With Magdalena Szymków’s story – taken from the precise description on the site of the English producer – about two women, one house, an intimate story about a Pole and a German placed by war on enemy sides and their parallel lives accidentally brought together – I would have loved to have more, maybe a bigger film could be developed from this extraordinarily important theme of post-war Europe. We knew about the move of the border of Poland due to cynical big power´s politics, but it is the first time I have seen such an intelligent treatment of the subject as this one seen through the eyes of old women, whose memories are both informative and emotional.

Back to Polish short documentaries – and many of them come from the Wajda School – that often have this wonderful precise language with few words and a great impact on the visual interpretation. It’s all there in this film that also plays with double exposure of archive material to give support to the film’s memory flow.

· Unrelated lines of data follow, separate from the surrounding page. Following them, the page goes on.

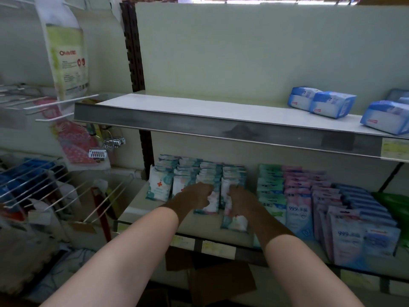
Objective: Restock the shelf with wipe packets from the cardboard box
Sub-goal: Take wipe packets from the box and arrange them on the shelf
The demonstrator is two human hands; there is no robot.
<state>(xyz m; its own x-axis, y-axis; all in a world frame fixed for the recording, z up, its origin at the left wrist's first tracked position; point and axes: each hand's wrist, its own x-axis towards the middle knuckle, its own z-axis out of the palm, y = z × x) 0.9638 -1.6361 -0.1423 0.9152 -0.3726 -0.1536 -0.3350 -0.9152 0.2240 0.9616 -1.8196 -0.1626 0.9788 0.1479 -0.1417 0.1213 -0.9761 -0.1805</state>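
Cardboard box (218, 282) below, left hand (194, 196), right hand (242, 200) gripping wipe packets (210, 200) near shelf (155, 218) edge

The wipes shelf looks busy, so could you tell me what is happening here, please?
A person is restocking wipe packets on the lower shelf. The left hand and right hand each hold the front packets of two neighbouring rows, apparently straightening them. A brown cardboard box sits below the shelf. Blue packs lie on the upper shelf.
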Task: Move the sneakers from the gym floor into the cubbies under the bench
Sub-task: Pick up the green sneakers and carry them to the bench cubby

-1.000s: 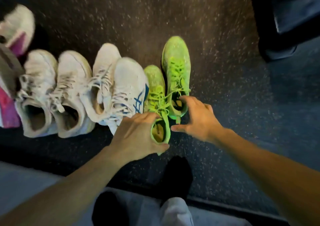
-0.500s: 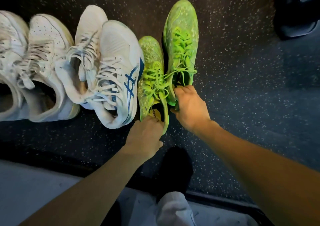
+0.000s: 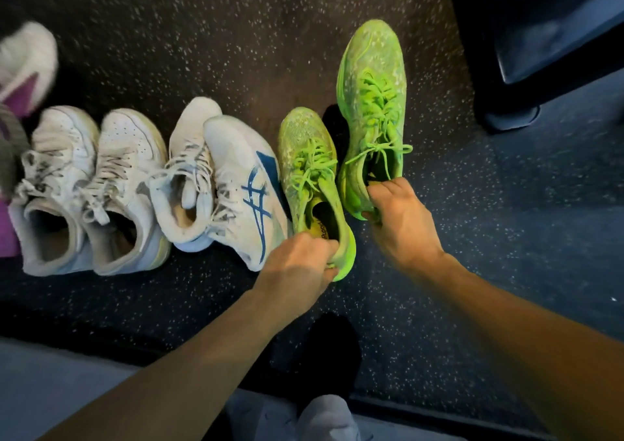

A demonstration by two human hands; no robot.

For subscribers of the DOX Magazine – the film came with Number 96 on a dvd that also included Marcel Lozinski’s “Tonia and Her Children”.

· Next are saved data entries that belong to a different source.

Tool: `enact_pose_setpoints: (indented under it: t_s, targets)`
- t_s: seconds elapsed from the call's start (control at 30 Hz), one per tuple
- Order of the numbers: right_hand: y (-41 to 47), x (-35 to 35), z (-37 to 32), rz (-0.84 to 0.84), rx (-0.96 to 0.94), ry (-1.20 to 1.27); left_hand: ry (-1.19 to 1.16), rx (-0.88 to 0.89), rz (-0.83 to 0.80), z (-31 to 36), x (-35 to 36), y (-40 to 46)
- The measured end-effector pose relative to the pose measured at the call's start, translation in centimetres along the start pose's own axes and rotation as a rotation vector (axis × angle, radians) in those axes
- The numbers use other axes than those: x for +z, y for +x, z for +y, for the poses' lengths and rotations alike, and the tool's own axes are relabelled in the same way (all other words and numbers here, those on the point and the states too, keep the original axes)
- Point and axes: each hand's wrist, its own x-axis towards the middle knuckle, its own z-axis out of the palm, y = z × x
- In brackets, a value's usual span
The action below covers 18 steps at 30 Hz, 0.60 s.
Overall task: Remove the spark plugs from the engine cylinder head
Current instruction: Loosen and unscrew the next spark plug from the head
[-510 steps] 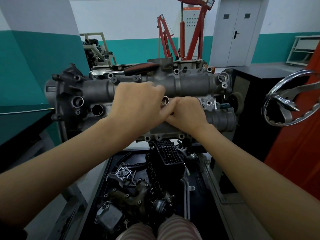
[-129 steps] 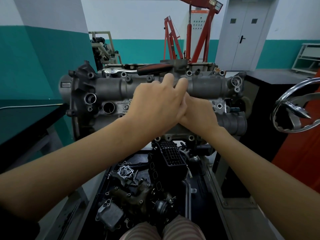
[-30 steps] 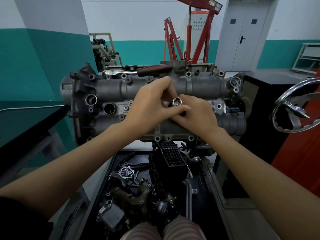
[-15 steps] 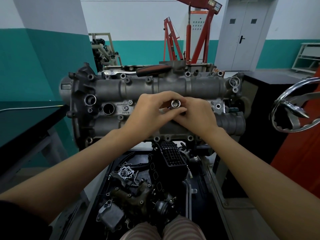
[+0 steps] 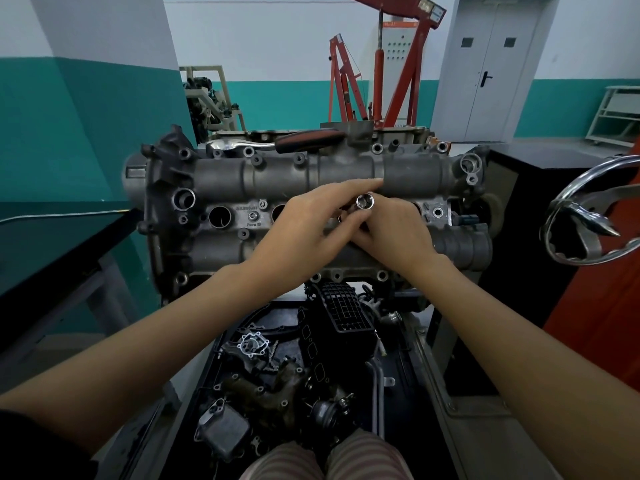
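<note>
A black tray (image 5: 221,355) under the cylinder head (image 5: 221,174) holds loose engine parts (image 5: 277,375). A ratchet (image 5: 277,142) lies atop the head.

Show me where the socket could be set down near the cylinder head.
Bare room: the black benchtop left of the cylinder head, and the dark cabinet top behind its right end. Crowded: the tray below, full of engine parts, and the head's top edge, where the ratchet lies. Both hands hold the socket mid-head.

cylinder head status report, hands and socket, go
Both hands, left and right, grip the socket mid cylinder head. Spark plug not visible. Ratchet idle on top, nothing blocking.
</note>
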Motion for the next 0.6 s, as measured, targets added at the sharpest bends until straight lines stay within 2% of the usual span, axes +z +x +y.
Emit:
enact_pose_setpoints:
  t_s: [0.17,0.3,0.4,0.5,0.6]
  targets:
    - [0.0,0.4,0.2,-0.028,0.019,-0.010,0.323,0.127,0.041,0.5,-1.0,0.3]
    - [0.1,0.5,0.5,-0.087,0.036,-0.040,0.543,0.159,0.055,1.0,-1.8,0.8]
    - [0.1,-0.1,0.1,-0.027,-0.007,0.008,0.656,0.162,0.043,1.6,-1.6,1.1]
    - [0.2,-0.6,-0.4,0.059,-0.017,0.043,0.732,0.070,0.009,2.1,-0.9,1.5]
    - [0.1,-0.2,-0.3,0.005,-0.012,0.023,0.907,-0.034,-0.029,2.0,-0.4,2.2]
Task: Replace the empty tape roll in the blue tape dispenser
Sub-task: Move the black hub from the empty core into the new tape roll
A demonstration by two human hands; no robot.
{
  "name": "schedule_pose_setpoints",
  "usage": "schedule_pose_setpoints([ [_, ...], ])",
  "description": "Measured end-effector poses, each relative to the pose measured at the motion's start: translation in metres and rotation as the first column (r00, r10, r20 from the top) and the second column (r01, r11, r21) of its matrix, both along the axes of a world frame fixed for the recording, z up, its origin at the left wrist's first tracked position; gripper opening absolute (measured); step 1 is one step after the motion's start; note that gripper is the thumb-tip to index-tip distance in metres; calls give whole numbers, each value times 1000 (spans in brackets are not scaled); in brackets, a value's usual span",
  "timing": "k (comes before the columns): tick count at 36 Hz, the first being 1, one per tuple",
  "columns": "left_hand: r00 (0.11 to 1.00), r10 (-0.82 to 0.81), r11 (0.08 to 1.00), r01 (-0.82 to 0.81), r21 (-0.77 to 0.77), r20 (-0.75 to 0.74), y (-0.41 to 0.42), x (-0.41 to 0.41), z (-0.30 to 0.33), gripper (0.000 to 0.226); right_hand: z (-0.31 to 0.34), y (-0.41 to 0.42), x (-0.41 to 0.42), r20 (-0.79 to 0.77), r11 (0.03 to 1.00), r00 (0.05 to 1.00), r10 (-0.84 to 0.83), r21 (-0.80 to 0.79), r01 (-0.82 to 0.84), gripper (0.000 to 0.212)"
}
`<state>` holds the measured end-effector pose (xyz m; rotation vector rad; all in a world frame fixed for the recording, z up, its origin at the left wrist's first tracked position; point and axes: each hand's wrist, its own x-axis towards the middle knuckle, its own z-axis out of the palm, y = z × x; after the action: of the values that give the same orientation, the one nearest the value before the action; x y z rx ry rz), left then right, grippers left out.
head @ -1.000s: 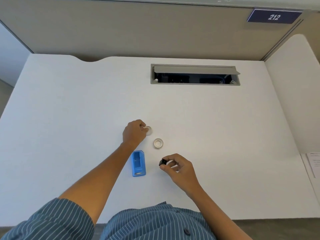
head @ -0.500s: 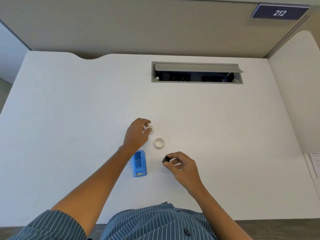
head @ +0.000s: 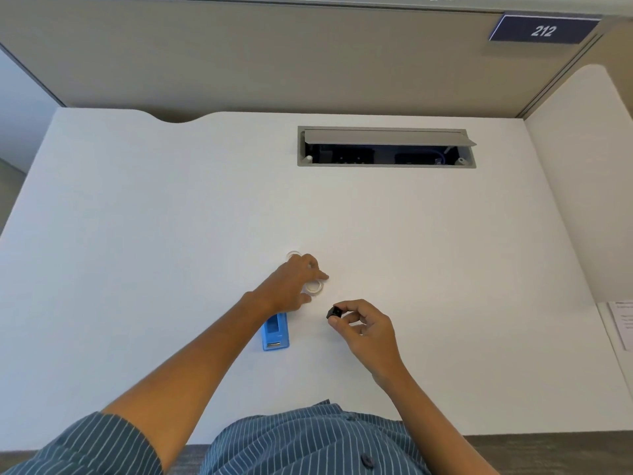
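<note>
The blue tape dispenser [head: 275, 332] lies open on the white desk [head: 137, 234], partly under my left wrist. My left hand [head: 291, 284] hovers with spread fingers over a tape roll [head: 315, 286] that lies flat on the desk, index finger and thumb on either side of it. A clear, thin ring [head: 293, 254] rests on the desk just behind that hand, untouched. My right hand [head: 364, 329] pinches a small black spool [head: 334, 312] between thumb and fingertips, to the right of the dispenser and just above the desk.
A grey cable hatch [head: 386, 146] stands open at the back of the desk. Beige partition panels rise behind and to the right. A printed sheet [head: 621, 323] lies at the right edge. The desk's front edge runs near my shirt.
My left hand let go of the clear ring, which stays on the desk, and moved right and nearer to the other tape roll. My right hand keeps the black spool, almost still.
</note>
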<state>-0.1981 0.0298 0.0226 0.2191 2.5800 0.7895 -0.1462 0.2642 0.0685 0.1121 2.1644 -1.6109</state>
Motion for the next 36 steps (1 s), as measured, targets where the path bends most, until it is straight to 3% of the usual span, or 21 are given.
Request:
schedule_pose_setpoints([
  [6,998,68,997,-69,31,12,1,2,-2,57,0,2,0,7,999,999,-38,-5,38,20],
  [12,971,237,948,-226,225,-23,0,9,7,51,4,1,-2,39,992,994,-98,-80,100,22],
  [16,928,373,873,-348,341,-7,2,19,22,49,13,-3,-5,37,980,990,-136,-139,140,27],
  [20,865,488,740,-482,469,118,6,32,45,45,21,-6,-7,12,974,991,-134,-182,134,28],
  [24,801,530,602,-587,541,280,10,45,63,41,30,-8,-9,21,965,988,-150,-217,151,26],
  [28,755,558,505,-639,580,346,13,58,77,35,40,-11,-8,46,958,988,-150,-239,157,25],
  [36,708,597,428,-679,597,377,18,82,99,28,56,-14,-2,23,956,991,-132,-262,133,27],
])
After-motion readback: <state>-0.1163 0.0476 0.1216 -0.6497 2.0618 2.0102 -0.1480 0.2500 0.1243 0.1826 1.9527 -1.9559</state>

http://www.vezfilm.org/storage/MyHouseWithoutMe_ENG_2.pdf

www.wajdastudio.pl/pl/filmografia/moj-dom

Poland, 2012, 28mins., Wajda School

Tülin Özdemir: Beyond the Ararat

When I visited the Golden Apricot Festival in Yeravan a couple of weeks ago its was obvious that every second film project launched in the so-called industry section was meant to compete for the money that is reserved by many for 2015, 100 years after the Armenian Genocide, 1 to 1,5 million people are estimated to have been killed by order of the Ottoman government.

Armenians will do films, so will Turks, and Turks and Armenians together and all public broadcasters are expected to broadcast on the theme. Some maybe through thematic evenings? There will be a lot of journalism and debates about the official Turkish current denial to call what happened a genocide.

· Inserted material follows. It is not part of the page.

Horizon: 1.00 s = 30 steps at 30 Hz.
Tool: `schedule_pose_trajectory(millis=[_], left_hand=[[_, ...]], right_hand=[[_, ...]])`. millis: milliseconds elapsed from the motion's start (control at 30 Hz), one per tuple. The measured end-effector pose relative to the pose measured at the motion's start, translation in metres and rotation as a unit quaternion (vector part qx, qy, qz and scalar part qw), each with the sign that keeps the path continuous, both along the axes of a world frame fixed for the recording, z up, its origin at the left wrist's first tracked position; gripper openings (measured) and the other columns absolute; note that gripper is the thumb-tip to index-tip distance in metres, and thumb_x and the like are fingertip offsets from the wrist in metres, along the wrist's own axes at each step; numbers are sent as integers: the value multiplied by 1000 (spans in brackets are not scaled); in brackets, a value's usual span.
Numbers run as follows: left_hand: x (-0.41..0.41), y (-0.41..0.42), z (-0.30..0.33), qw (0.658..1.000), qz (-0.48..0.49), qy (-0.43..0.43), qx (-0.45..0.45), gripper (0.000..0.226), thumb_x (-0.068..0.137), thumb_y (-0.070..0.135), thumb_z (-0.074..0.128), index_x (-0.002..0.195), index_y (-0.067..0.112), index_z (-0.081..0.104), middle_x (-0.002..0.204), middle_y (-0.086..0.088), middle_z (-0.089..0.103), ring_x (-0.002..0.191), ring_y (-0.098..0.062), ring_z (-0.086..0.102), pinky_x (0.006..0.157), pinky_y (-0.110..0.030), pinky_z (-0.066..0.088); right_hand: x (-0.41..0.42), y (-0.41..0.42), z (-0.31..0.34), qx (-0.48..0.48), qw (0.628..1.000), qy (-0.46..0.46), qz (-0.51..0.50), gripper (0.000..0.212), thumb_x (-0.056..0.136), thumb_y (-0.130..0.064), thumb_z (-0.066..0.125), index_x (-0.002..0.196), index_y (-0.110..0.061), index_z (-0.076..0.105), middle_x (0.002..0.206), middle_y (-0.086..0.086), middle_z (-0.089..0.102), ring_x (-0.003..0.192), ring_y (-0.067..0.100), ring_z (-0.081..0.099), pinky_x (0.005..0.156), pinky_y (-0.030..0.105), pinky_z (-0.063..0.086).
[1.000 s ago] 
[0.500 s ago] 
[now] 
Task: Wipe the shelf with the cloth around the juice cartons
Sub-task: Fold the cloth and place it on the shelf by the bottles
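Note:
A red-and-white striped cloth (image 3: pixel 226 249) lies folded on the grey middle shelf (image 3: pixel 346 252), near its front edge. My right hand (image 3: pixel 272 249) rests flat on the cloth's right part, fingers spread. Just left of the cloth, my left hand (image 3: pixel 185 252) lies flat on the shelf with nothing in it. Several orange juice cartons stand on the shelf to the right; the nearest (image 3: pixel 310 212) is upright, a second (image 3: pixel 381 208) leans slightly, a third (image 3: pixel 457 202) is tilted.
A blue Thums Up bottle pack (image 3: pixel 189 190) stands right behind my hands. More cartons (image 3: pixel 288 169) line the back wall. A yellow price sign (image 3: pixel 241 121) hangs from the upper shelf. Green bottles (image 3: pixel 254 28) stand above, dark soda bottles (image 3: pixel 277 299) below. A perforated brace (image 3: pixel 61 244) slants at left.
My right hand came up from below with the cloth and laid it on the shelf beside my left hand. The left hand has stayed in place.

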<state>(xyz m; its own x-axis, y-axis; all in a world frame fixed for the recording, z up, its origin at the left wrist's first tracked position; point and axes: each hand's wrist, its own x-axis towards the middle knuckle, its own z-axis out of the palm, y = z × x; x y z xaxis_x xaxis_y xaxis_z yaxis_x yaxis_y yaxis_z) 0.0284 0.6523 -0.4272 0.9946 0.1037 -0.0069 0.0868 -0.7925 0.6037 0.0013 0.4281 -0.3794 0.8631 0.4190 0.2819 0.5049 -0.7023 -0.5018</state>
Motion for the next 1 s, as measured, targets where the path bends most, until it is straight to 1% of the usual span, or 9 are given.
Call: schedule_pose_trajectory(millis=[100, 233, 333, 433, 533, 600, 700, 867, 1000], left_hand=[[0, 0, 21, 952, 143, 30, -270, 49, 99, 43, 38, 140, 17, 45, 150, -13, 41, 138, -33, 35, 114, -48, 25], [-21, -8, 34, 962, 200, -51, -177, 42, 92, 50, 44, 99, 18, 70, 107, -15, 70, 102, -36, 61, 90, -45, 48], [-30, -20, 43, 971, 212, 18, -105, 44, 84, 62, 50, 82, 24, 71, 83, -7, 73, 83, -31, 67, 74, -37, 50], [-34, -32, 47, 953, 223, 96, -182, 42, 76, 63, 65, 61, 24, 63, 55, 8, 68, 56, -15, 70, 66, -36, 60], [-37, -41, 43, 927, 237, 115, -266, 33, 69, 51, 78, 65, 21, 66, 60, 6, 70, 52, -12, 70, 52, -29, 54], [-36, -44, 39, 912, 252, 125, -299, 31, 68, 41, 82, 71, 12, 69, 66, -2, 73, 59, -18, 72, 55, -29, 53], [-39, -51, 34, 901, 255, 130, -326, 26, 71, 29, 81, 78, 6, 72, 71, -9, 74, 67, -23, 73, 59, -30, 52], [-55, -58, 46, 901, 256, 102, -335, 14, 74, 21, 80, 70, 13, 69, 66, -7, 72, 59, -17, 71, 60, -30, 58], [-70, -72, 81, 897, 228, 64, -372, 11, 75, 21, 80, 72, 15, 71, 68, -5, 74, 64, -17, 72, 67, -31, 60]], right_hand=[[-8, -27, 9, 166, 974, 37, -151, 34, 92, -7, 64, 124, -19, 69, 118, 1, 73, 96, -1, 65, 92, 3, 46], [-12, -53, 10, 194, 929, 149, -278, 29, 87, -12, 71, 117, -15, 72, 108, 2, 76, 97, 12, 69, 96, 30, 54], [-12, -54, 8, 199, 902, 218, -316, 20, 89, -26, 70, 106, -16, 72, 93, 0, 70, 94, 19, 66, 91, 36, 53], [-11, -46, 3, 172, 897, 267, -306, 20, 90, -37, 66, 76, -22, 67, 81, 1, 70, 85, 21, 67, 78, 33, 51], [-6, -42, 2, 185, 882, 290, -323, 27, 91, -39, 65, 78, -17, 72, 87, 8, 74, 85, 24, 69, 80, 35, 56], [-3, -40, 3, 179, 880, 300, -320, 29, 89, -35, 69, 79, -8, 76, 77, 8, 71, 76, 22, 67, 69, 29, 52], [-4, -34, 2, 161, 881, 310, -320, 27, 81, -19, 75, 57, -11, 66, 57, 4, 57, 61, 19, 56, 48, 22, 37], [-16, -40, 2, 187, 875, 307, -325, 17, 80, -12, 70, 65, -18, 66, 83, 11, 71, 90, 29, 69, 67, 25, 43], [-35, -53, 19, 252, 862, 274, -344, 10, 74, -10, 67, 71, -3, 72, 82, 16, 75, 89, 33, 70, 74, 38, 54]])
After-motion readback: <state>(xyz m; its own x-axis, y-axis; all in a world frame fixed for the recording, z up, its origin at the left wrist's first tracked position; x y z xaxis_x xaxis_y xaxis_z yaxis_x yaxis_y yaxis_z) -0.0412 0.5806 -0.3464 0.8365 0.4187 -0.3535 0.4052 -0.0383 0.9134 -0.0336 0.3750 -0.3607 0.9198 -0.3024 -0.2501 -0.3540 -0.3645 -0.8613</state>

Well, there are other approaches and tv people could start by watching young Tülin Özdemir’s fine ”Beyond the Ararat”. It is a personal film, told by the director with a beautiful text and with her as the one who takes the spectator on a journey from her home in Brussels to Istanbul and from there to the Anatolia of her family – to end up in Yerevan, Armenia. Even if the film goes beyond the theme of the genocide, it has in its focus the young director’s painful search for identity, and wish to know more about what has apparently been a silenced taboo in her family.

On her way she meets women of same age as herself, she meets a grandmother in Anatolia who grieves her Osnan, and she listens to the words of the tragic legend about Tamara and Ali, who could not have each other due to their different origin, the Christian and the Muslim. It is a film that has its own sad tone and formidable images accompanied sometimes by quotes from Zabel Essayan’s ”Dans les ruines – le massacre d’Adana 1909”.  

http://stenola.eu/en/

http://denisdonikian.blog.lemonde.fr/2011/05/05/350-%C2%AB-dans-les-ruines-%C2%BB-de-zabel-essayan/

Belgium, 2013, 55 mins. Stenola Production, coprod. Associate Directors.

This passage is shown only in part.